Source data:

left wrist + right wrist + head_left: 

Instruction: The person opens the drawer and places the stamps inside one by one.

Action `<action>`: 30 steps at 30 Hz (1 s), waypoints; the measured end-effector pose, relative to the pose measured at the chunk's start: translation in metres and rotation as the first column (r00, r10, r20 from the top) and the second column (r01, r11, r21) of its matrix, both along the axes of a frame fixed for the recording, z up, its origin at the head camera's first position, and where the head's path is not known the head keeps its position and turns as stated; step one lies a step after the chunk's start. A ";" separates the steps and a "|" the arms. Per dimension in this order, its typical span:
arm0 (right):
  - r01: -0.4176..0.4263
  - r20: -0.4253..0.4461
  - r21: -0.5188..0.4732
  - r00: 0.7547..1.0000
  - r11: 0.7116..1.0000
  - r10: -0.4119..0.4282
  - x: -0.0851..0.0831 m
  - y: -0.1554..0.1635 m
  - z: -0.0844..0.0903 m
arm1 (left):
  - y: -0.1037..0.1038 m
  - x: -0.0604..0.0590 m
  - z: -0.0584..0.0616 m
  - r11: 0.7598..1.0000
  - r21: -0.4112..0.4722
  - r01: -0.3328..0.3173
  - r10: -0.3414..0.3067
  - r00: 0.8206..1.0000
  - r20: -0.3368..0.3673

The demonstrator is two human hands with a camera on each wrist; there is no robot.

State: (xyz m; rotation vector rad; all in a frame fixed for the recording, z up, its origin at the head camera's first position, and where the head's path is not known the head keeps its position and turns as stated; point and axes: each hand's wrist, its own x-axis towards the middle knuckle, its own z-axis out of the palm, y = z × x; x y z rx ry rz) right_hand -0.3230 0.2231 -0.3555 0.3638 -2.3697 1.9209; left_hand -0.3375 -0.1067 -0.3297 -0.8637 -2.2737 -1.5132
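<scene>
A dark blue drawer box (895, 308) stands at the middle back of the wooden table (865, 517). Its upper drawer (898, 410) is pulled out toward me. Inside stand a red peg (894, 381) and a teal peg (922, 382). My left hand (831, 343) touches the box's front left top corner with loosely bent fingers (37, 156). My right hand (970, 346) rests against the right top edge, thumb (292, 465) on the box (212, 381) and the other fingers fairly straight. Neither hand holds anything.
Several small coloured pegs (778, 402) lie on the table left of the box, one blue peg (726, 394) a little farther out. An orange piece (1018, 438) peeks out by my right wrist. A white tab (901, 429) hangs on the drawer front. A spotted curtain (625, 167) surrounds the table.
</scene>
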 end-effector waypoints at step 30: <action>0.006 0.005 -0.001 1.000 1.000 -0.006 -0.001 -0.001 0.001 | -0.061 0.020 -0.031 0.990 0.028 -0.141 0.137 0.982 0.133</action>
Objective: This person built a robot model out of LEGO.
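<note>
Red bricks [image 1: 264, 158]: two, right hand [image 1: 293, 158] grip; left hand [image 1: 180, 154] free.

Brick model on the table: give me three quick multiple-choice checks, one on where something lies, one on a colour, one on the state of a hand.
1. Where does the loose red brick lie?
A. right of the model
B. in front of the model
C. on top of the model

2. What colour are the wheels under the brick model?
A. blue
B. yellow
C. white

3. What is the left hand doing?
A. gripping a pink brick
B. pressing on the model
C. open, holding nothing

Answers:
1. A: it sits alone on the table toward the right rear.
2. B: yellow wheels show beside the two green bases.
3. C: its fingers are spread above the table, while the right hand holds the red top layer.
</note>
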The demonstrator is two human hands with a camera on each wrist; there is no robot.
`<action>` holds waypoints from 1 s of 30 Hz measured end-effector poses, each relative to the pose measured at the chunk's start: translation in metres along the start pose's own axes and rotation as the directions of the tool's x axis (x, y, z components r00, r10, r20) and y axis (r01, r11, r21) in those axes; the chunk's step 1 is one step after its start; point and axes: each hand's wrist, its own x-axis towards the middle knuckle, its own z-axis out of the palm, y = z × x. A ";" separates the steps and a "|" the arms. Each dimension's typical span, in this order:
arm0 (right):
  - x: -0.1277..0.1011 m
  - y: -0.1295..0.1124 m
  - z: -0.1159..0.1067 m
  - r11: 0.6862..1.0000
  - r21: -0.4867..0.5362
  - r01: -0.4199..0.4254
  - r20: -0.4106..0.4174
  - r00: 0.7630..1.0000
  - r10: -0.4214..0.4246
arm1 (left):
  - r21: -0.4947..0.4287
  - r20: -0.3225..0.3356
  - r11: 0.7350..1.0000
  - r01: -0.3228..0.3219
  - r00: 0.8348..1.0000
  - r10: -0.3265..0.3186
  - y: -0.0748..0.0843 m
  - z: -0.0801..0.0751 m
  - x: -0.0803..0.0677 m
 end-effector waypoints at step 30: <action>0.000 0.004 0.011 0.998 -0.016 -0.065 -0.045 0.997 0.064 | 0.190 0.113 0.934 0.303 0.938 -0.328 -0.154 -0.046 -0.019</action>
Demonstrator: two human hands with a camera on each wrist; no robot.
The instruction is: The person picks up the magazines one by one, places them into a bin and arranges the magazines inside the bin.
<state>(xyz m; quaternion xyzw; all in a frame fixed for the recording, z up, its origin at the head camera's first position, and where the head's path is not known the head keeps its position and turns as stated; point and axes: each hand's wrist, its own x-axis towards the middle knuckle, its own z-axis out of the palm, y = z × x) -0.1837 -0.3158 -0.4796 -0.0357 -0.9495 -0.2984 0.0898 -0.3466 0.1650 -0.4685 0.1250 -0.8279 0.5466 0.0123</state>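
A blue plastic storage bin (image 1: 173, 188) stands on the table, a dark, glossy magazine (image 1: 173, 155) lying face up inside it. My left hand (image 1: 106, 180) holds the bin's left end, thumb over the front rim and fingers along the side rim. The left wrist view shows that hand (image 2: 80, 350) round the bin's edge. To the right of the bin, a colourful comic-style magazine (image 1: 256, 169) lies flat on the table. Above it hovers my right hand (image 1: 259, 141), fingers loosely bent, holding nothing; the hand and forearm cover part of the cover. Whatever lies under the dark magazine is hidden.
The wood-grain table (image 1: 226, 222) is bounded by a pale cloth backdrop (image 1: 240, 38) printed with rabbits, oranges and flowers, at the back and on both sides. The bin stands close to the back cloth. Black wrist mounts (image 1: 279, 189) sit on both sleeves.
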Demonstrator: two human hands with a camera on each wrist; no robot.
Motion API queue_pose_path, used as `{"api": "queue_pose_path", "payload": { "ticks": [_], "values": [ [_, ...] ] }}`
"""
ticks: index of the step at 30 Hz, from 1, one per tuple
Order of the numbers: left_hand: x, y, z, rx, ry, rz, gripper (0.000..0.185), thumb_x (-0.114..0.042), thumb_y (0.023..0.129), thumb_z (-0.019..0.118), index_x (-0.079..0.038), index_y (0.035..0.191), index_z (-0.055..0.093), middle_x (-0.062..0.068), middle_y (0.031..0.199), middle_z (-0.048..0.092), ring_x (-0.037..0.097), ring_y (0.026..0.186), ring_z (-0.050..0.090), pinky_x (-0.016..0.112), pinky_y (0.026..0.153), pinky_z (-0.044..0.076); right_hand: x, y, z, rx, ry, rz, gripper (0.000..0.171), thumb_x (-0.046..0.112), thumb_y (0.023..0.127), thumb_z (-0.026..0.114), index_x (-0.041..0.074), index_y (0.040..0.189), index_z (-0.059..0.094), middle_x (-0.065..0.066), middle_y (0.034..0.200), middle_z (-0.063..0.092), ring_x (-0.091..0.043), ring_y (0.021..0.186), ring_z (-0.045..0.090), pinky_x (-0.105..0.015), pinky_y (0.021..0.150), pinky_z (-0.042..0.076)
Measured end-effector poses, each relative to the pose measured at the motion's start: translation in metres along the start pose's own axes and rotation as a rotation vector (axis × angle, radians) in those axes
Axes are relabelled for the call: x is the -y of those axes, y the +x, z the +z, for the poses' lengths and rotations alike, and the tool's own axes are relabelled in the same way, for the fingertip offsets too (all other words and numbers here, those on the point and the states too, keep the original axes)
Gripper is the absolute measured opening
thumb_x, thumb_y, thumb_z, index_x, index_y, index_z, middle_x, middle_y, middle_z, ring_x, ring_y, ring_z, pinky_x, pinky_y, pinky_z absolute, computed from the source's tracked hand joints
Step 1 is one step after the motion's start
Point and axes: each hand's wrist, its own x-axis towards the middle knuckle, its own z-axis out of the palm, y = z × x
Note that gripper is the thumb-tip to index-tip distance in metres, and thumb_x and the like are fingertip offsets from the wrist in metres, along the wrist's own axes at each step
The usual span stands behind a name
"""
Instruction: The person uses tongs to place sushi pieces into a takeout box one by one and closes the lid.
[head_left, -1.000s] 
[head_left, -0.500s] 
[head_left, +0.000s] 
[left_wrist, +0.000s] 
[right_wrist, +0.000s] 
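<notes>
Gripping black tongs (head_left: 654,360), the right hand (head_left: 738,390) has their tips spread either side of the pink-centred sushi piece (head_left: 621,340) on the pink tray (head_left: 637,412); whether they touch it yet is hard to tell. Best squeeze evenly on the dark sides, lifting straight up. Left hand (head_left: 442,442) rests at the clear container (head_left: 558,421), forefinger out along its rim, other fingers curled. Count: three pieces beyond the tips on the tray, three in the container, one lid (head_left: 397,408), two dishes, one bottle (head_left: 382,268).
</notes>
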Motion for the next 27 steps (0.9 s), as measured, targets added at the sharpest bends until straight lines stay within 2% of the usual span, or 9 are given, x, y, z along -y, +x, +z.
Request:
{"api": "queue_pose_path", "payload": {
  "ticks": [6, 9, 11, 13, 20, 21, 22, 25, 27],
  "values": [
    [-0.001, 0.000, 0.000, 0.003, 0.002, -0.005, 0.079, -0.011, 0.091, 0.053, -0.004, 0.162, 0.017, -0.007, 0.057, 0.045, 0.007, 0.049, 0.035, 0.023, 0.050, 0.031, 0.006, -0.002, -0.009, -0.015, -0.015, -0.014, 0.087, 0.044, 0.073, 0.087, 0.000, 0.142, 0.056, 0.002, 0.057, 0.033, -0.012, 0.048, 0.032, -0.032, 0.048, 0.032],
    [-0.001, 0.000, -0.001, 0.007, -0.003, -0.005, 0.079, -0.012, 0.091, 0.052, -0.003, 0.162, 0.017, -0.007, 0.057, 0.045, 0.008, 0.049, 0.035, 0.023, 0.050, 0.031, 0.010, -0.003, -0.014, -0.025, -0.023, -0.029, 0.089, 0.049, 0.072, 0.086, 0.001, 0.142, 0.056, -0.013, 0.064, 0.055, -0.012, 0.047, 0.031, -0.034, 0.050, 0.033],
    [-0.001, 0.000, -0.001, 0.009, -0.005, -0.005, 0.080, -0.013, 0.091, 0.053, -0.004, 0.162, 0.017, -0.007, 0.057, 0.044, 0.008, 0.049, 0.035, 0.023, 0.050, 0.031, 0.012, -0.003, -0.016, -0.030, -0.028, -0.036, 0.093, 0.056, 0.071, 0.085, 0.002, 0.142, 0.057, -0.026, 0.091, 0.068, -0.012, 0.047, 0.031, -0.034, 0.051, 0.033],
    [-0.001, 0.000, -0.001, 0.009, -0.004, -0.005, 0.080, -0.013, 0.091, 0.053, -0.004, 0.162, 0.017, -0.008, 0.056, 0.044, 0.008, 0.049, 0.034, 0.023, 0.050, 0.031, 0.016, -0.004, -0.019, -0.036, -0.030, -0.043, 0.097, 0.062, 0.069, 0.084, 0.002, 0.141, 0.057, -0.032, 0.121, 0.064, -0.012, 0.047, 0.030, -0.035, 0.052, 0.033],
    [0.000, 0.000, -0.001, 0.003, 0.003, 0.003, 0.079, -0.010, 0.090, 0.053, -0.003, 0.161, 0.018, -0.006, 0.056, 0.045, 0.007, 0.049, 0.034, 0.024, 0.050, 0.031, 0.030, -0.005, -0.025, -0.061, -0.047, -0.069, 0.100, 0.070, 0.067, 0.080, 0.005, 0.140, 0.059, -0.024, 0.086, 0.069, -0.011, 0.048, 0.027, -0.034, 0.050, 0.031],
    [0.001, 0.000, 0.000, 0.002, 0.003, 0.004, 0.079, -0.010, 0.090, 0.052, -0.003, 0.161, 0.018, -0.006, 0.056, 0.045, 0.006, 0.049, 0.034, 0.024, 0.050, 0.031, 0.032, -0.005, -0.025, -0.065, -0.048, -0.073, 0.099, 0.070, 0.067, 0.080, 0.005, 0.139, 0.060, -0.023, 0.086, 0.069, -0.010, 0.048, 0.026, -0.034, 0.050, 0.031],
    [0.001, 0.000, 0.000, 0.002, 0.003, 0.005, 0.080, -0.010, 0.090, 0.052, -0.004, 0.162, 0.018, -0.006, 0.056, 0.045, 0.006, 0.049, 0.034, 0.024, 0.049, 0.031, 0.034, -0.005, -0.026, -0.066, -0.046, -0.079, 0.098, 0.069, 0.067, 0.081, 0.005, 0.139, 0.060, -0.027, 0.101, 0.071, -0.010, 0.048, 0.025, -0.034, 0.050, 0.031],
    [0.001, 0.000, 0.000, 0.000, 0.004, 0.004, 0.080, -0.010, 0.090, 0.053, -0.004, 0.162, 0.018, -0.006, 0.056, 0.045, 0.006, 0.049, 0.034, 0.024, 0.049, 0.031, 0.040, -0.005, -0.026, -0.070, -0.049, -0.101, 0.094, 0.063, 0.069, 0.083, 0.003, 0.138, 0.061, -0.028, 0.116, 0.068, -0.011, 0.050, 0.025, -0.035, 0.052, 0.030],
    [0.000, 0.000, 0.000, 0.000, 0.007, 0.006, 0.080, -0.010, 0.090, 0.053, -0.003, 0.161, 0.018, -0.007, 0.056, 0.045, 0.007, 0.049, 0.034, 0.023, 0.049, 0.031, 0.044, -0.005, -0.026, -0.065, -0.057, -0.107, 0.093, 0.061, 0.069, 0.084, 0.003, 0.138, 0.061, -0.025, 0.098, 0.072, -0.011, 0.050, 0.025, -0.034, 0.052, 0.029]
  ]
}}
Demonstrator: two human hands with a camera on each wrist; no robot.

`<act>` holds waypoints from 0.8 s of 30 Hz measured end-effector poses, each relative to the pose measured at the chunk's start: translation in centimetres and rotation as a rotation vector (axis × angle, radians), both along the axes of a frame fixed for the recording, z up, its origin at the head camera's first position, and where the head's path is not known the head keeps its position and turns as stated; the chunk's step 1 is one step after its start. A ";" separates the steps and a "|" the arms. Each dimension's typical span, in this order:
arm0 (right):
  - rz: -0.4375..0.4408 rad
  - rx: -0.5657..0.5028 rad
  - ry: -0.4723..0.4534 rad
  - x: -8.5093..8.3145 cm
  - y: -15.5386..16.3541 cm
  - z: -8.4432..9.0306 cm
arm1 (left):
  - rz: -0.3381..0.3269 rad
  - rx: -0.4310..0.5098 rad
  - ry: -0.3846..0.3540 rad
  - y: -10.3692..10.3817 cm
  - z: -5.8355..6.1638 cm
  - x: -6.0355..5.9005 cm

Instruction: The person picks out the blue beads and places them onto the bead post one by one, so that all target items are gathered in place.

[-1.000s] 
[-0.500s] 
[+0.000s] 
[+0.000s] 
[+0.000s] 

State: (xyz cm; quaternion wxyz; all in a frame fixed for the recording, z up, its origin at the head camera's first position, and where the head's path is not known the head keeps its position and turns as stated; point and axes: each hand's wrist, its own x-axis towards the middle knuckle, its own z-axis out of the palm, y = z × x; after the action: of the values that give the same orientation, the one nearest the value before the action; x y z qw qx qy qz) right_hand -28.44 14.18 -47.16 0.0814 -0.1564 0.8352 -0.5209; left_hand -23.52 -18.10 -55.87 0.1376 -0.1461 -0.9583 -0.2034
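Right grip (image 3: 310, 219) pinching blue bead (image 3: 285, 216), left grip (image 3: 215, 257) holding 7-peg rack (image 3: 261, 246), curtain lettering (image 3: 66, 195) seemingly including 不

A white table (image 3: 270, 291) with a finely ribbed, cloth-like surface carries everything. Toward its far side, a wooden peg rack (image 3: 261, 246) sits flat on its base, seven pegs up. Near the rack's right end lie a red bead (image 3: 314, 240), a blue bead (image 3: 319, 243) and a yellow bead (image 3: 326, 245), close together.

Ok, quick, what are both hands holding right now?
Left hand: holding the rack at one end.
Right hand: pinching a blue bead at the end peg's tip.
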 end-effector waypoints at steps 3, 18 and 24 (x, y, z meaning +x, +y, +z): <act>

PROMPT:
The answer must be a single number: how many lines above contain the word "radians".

PROBLEM SOLUTION:
2